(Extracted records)
● ● ●
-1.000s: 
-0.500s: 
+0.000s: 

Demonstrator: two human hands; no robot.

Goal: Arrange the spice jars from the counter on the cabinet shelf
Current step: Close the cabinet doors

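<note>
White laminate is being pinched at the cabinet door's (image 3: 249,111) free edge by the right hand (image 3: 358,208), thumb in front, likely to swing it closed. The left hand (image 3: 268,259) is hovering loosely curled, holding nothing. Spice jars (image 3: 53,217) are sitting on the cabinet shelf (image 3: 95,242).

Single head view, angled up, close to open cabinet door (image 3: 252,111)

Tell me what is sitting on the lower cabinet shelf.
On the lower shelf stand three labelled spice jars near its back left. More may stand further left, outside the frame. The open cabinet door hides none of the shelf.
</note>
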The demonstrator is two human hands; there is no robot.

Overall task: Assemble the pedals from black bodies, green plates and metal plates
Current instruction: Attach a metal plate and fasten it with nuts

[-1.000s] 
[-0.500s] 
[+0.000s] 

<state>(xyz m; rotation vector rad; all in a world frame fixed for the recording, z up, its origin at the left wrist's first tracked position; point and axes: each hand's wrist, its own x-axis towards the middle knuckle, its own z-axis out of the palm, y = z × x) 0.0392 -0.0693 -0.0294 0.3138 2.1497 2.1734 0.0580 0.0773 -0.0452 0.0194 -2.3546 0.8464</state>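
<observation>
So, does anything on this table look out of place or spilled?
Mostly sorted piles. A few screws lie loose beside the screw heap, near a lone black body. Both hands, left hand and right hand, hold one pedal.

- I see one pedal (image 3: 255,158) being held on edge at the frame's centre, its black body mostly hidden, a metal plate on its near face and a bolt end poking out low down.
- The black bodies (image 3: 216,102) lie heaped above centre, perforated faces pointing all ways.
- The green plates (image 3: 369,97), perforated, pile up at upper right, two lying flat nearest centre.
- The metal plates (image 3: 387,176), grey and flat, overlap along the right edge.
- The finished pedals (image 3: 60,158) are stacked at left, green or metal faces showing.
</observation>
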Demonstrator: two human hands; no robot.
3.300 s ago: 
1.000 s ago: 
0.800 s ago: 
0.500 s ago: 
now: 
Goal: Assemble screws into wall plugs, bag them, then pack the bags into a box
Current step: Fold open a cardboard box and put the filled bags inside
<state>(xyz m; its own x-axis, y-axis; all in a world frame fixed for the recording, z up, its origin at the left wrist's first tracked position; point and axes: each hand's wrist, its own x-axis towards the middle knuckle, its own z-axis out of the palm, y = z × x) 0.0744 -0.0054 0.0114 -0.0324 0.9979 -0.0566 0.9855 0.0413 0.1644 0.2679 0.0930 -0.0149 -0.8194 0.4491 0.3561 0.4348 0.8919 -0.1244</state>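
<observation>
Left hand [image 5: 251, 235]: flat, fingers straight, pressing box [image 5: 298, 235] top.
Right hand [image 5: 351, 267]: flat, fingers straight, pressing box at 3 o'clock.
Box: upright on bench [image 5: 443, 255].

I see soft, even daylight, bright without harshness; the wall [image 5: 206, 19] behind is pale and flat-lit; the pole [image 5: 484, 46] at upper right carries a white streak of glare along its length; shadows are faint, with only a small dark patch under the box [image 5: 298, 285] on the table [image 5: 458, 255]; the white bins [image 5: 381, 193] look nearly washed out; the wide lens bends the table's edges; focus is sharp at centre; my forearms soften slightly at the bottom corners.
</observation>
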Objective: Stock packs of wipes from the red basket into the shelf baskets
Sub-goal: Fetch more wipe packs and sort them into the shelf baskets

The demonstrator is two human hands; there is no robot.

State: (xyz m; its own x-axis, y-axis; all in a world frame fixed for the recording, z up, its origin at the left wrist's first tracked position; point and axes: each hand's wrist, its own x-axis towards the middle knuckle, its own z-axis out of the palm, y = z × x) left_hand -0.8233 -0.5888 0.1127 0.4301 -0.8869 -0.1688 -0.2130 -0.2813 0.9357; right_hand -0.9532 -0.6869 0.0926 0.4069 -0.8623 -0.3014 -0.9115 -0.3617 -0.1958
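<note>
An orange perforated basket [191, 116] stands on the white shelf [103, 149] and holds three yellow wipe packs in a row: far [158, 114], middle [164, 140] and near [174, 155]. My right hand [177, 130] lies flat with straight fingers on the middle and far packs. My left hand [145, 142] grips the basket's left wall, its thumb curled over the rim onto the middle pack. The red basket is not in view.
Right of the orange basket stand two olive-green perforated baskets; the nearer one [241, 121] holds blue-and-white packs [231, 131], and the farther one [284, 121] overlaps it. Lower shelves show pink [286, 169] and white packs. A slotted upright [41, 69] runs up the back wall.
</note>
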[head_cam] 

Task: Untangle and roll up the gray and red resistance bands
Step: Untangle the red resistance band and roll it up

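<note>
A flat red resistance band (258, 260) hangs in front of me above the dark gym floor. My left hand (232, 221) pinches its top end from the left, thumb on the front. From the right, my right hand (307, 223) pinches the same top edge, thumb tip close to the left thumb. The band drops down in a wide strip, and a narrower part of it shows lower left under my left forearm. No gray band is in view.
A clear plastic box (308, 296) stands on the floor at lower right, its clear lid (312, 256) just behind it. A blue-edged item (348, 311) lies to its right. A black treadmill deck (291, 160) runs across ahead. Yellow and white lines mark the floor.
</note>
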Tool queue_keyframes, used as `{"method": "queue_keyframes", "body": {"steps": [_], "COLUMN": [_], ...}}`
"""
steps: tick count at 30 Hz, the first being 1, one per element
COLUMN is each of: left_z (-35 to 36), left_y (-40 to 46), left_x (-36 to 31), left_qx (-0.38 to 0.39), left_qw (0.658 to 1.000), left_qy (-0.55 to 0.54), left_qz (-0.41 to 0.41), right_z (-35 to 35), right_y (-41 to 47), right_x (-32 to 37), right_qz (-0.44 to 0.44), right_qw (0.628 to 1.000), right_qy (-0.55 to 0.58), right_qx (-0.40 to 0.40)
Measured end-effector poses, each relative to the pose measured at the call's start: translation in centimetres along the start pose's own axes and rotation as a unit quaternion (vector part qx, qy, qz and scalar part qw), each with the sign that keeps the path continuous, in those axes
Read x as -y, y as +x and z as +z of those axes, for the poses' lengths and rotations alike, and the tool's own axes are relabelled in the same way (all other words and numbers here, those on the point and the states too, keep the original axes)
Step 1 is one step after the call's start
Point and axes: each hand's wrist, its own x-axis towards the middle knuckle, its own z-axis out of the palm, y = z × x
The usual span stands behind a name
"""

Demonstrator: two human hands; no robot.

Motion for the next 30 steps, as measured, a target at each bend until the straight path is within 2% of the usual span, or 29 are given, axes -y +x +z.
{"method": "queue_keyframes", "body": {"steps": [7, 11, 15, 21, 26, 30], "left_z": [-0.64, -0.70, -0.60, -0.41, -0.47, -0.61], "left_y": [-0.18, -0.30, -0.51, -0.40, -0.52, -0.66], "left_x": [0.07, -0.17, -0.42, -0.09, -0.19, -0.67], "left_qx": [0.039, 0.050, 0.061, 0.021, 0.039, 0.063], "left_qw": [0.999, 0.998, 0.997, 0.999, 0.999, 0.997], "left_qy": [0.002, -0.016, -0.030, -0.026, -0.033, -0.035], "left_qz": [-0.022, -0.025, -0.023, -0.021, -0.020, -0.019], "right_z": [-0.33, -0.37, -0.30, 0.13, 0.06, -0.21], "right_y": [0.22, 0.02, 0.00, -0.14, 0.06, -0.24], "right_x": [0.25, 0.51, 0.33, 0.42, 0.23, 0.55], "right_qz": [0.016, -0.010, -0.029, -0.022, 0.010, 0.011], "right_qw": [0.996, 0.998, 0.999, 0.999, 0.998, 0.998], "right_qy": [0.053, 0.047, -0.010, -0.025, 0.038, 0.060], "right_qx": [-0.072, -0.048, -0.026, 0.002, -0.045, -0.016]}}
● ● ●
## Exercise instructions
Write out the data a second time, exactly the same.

## Response to this exercise
-1.000s: 
-0.500s: 
+0.000s: 

Demonstrator: two human hands; no robot.

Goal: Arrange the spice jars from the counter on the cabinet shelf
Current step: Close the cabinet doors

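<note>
White laminate is being pinched at the cabinet door's (image 3: 249,111) free edge by the right hand (image 3: 358,208), thumb in front, likely to swing it closed. The left hand (image 3: 268,259) is hovering loosely curled, holding nothing. Spice jars (image 3: 53,217) are sitting on the cabinet shelf (image 3: 95,242).

Single head view, angled up, close to open cabinet door (image 3: 252,111)

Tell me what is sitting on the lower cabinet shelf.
On the lower shelf stand three labelled spice jars near its back left. More may stand further left, outside the frame. The open cabinet door hides none of the shelf.
</note>
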The demonstrator is two human hands; there is no robot.

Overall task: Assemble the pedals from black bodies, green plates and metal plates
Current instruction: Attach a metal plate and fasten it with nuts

[-1.000s] 
[-0.500s] 
[+0.000s] 

<state>(xyz m; rotation vector rad; all in a world frame fixed for the recording, z up, its origin at the left wrist's first tracked position; point and axes: each hand's wrist, its own x-axis towards the middle knuckle, its own z-axis out of the palm, y = z × x) 0.0392 -0.0693 -0.0294 0.3138 2.1497 2.1734 0.0580 0.0773 -0.0452 0.0194 -2.3546 0.8464</state>
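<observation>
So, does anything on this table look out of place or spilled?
Mostly sorted piles. A few screws lie loose beside the screw heap, near a lone black body. Both hands, left hand and right hand, hold one pedal.

- I see one pedal (image 3: 255,158) being held on edge at the frame's centre, its black body mostly hidden, a metal plate on its near face and a bolt end poking out low down.
- The black bodies (image 3: 216,102) lie heaped above centre, perforated faces pointing all ways.
- The green plates (image 3: 369,97), perforated, pile up at upper right, two lying flat nearest centre.
- The metal plates (image 3: 387,176), grey and flat, overlap along the right edge.
- The finished pedals (image 3: 60,158) are stacked at left, green or metal faces showing.
</observation>
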Demonstrator: two human hands; no robot.
3.300 s ago: 
1.000 s ago: 
0.800 s ago: 
0.500 s ago: 
now: 
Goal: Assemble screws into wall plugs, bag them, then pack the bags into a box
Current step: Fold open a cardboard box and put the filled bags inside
<state>(xyz m; its own x-axis, y-axis; all in a world frame fixed for the recording, z up, its origin at the left wrist's first tracked position; point and axes: each hand's wrist, its own x-axis towards the middle knuckle, its own z-axis out of the palm, y = z × x) 0.0744 -0.0054 0.0114 -0.0324 0.9979 -0.0566 0.9855 0.0413 0.1644 0.2679 0.0930 -0.0149 -0.8194 0.4491 0.3561 0.4348 0.8919 -0.1244</state>
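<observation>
Left hand [image 5: 251, 235]: flat, fingers straight, pressing box [image 5: 298, 235] top.
Right hand [image 5: 351, 267]: flat, fingers straight, pressing box at 3 o'clock.
Box: upright on bench [image 5: 443, 255].

I see soft, even daylight, bright without harshness; the wall [image 5: 206, 19] behind is pale and flat-lit; the pole [image 5: 484, 46] at upper right carries a white streak of glare along its length; shadows are faint, with only a small dark patch under the box [image 5: 298, 285] on the table [image 5: 458, 255]; the white bins [image 5: 381, 193] look nearly washed out; the wide lens bends the table's edges; focus is sharp at centre; my forearms soften slightly at the bottom corners.
</observation>
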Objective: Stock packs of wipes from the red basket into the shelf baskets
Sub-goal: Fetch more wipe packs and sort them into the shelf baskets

The demonstrator is two human hands; there is no robot.

State: (xyz m; its own x-axis, y-axis; all in a world frame fixed for the recording, z up, its origin at the left wrist's first tracked position; point and axes: each hand's wrist, its own x-axis towards the middle knuckle, its own z-axis out of the palm, y = z × x) left_hand -0.8233 -0.5888 0.1127 0.4301 -0.8869 -0.1688 -0.2130 -0.2813 0.9357; right_hand -0.9532 -0.6869 0.0926 0.4069 -0.8623 -0.3014 -0.9115 -0.3617 -0.1958
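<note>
An orange perforated basket [191, 116] stands on the white shelf [103, 149] and holds three yellow wipe packs in a row: far [158, 114], middle [164, 140] and near [174, 155]. My right hand [177, 130] lies flat with straight fingers on the middle and far packs. My left hand [145, 142] grips the basket's left wall, its thumb curled over the rim onto the middle pack. The red basket is not in view.
Right of the orange basket stand two olive-green perforated baskets; the nearer one [241, 121] holds blue-and-white packs [231, 131], and the farther one [284, 121] overlaps it. Lower shelves show pink [286, 169] and white packs. A slotted upright [41, 69] runs up the back wall.
</note>
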[head_cam] 

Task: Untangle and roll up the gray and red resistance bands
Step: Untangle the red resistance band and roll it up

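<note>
A flat red resistance band (258, 260) hangs in front of me above the dark gym floor. My left hand (232, 221) pinches its top end from the left, thumb on the front. From the right, my right hand (307, 223) pinches the same top edge, thumb tip close to the left thumb. The band drops down in a wide strip, and a narrower part of it shows lower left under my left forearm. No gray band is in view.
A clear plastic box (308, 296) stands on the floor at lower right, its clear lid (312, 256) just behind it. A blue-edged item (348, 311) lies to its right. A black treadmill deck (291, 160) runs across ahead. Yellow and white lines mark the floor.
</note>
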Tool queue_keyframes, used as `{"method": "queue_keyframes", "body": {"steps": [_], "COLUMN": [_], ...}}`
"""
steps: tick count at 30 Hz, the first being 1, one per element
COLUMN is each of: left_z (-35 to 36), left_y (-40 to 46), left_x (-36 to 31), left_qx (-0.38 to 0.39), left_qw (0.658 to 1.000), left_qy (-0.55 to 0.54), left_qz (-0.41 to 0.41), right_z (-35 to 35), right_y (-41 to 47), right_x (-32 to 37), right_qz (-0.44 to 0.44), right_qw (0.628 to 1.000), right_qy (-0.55 to 0.58), right_qx (-0.40 to 0.40)
Measured end-effector poses, each relative to the pose measured at the call's start: translation in centimetres along the start pose's own axes and rotation as a unit quaternion (vector part qx, qy, qz and scalar part qw), each with the sign that keeps the path continuous, in those axes
Read x as -y, y as +x and z as +z of those axes, for the poses' lengths and rotations alike, and the tool's own axes are relabelled in the same way (all other words and numbers here, those on the point and the states too, keep the original axes)
Step 1 is one step after the call's start
Point and axes: each hand's wrist, its own x-axis towards the middle knuckle, its own z-axis out of the palm, y = z × x
The usual span stands behind a name
"""

Demonstrator: two human hands; no robot.

Motion for the next 30 steps, as measured, a target at each bend until the straight path is within 2% of the usual span, or 29 are given, axes -y +x +z.
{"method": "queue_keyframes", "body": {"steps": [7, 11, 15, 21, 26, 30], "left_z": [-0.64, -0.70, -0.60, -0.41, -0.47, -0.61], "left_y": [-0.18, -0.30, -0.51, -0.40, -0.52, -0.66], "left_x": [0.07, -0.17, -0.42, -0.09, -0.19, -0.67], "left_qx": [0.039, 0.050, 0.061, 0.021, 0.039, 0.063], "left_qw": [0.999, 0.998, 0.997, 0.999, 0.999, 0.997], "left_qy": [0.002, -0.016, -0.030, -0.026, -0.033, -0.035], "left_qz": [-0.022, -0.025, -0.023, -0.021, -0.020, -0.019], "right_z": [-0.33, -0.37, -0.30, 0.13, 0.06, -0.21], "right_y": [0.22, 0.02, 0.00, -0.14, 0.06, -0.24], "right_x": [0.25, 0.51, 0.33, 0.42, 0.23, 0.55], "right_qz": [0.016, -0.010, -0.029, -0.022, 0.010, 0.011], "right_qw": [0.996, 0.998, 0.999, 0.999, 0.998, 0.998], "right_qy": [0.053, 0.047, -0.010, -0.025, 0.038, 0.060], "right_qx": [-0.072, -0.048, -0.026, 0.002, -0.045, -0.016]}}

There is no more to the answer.